Mercury is the solar system's smallest and innermost planet. It was an enigmatic world for years. Until MESSENGER became the first probe to orbit the planet, in 2011, the only other visits Mercury received were the flybys made by NASA's Mariner 10 probe four decades ago. MESSENGER ended its mission on April 30 by crashing into Mercury's surface. [Most Enduring Mysteries of Mercury]
The Mariner 10 spacecraft had revealed that Mercury possessed a magnetic field similar to Earth's, albeit one that is about 100 times weaker. The motion of liquid metal deep inside Mercury's core generates the planet's magnetic field, much the same way Earth's field arises. Mercury is the only rocky planet besides Earth in the solar system with such a magnetic field.
"This means Mercury's core has to be at least partially liquid,"study lead author Catherine Johnson, a planetary geophysicist at the University of British Columbia in Vancouver, told Space.com. "This was a surprise at first, because Mercury is very small, so you would expect it to cool quickly after it formed and be completely solid. Scientists later realized if there was a little bit of nonmetallic stuff in Mercury's core, that'd lower its freezing point and make it hard to be completely solid."
This new finding regarding the magnetism of Mercury comes from MESSENGER. Launched in 2004, MESSENGER was in space for more than a decade and orbited Mercury for four years, yielding troves of data about the enigmatic world. Once MESSENGER ran out of fuel, it crashed into Mercury, likely gouging a crater in the ground about 52 feet (16 meters) wide.
"The mission was originally planned to last one year. No one expected it to go for four," Johnson said in a statement.
The researchers analyzed magnetic data collected by MESSENGER in the fall of 2014 and 2015, when the spacecraft flew incredibly close to the planet's surface, at altitudes as low as 9 miles (15 kilometers). In contrast, the lowest that MESSENGER flew in previous years was between 125 and 250 miles (200 and 400 km).

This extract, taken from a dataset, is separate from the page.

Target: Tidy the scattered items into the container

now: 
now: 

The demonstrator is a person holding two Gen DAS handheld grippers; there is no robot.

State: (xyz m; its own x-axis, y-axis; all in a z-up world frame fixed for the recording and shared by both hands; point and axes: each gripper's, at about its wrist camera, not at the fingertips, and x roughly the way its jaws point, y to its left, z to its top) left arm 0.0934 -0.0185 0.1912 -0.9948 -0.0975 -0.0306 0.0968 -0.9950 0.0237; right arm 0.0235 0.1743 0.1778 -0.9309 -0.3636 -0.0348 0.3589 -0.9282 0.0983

"The signals we detected are really small, and very, very hard to measure. We'd never have been able to measure them if not for these really risky low-altitude observations in the last few months of the MESSENGER mission," Johnson said.

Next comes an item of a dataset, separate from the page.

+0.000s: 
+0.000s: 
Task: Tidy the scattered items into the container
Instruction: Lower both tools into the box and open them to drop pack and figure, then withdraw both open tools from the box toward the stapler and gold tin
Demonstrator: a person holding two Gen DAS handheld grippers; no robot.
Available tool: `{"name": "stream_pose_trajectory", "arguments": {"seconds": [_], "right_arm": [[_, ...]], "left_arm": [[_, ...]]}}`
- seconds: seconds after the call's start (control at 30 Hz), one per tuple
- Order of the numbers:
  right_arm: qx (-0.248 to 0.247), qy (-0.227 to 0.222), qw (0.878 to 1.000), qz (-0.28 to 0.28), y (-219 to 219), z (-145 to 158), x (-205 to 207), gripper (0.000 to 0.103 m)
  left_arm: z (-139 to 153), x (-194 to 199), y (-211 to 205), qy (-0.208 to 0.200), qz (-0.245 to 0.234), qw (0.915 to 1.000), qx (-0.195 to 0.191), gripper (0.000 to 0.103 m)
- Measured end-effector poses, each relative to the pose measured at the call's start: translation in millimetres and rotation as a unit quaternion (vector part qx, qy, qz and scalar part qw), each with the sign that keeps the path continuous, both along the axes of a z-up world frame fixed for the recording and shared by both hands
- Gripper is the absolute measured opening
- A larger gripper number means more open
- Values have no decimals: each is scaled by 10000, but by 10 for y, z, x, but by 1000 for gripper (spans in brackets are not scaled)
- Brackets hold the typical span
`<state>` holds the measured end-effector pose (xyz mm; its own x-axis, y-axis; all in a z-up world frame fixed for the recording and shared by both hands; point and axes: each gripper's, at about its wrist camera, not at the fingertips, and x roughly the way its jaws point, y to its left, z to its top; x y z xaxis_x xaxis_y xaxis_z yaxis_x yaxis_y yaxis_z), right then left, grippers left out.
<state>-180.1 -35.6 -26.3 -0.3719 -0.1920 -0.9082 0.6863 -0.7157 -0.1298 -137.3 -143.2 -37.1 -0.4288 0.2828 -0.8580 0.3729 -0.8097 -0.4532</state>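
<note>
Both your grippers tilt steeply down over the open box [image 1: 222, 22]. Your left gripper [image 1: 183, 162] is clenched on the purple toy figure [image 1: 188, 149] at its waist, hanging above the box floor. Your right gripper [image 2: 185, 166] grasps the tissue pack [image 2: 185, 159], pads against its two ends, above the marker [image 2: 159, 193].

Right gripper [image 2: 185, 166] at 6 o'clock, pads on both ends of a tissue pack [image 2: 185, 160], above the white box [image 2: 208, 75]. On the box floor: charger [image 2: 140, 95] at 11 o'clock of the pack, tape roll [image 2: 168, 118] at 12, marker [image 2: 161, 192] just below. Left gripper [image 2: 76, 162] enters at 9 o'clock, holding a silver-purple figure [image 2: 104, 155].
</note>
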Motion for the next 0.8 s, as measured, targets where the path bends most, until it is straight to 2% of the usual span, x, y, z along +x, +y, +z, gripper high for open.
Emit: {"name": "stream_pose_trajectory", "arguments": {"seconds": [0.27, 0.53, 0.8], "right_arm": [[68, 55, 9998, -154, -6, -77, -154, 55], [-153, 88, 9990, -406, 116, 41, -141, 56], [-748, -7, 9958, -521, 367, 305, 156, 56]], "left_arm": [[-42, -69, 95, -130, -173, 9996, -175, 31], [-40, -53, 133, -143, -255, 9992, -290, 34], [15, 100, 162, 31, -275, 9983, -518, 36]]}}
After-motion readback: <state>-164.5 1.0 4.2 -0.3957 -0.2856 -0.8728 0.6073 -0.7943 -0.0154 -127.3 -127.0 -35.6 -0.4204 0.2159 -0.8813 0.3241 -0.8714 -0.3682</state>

The scientists detected magnetized rocks in a part of Mercury's crust that, due to the presence of many craters from cosmic impacts, appears to be quite ancient. The researchers suggest the rocks were once magnetized by the planet's magnetic field, and based on the age and amount of the magnetized rocks, as well as how strongly they were magnetized, the investigators deduced that Mercury's magnetic field has persisted for 3.8 billion years.
"The strength of Mercury's magnetic field may have ranged anywhere from its strength today to something about 100 times stronger, comparable to the strength of Earth's magnetic field at Earth's surface today," Johnson said.
This finding suggests that Mercury's magnetic field evolved over a long time. That conclusion sheds light on the planet's composition and structure and how it may have cooled and evolved over time.
"Being able to pin down how long Mercury has had a magnetic field helps us narrow down scenarios for the early history of Mercury and how it has changed over time," Johnson said. "This in turn helps us understand more about planetary evolution in general."
The scientists detailed their findings online May 7 in the journal Science.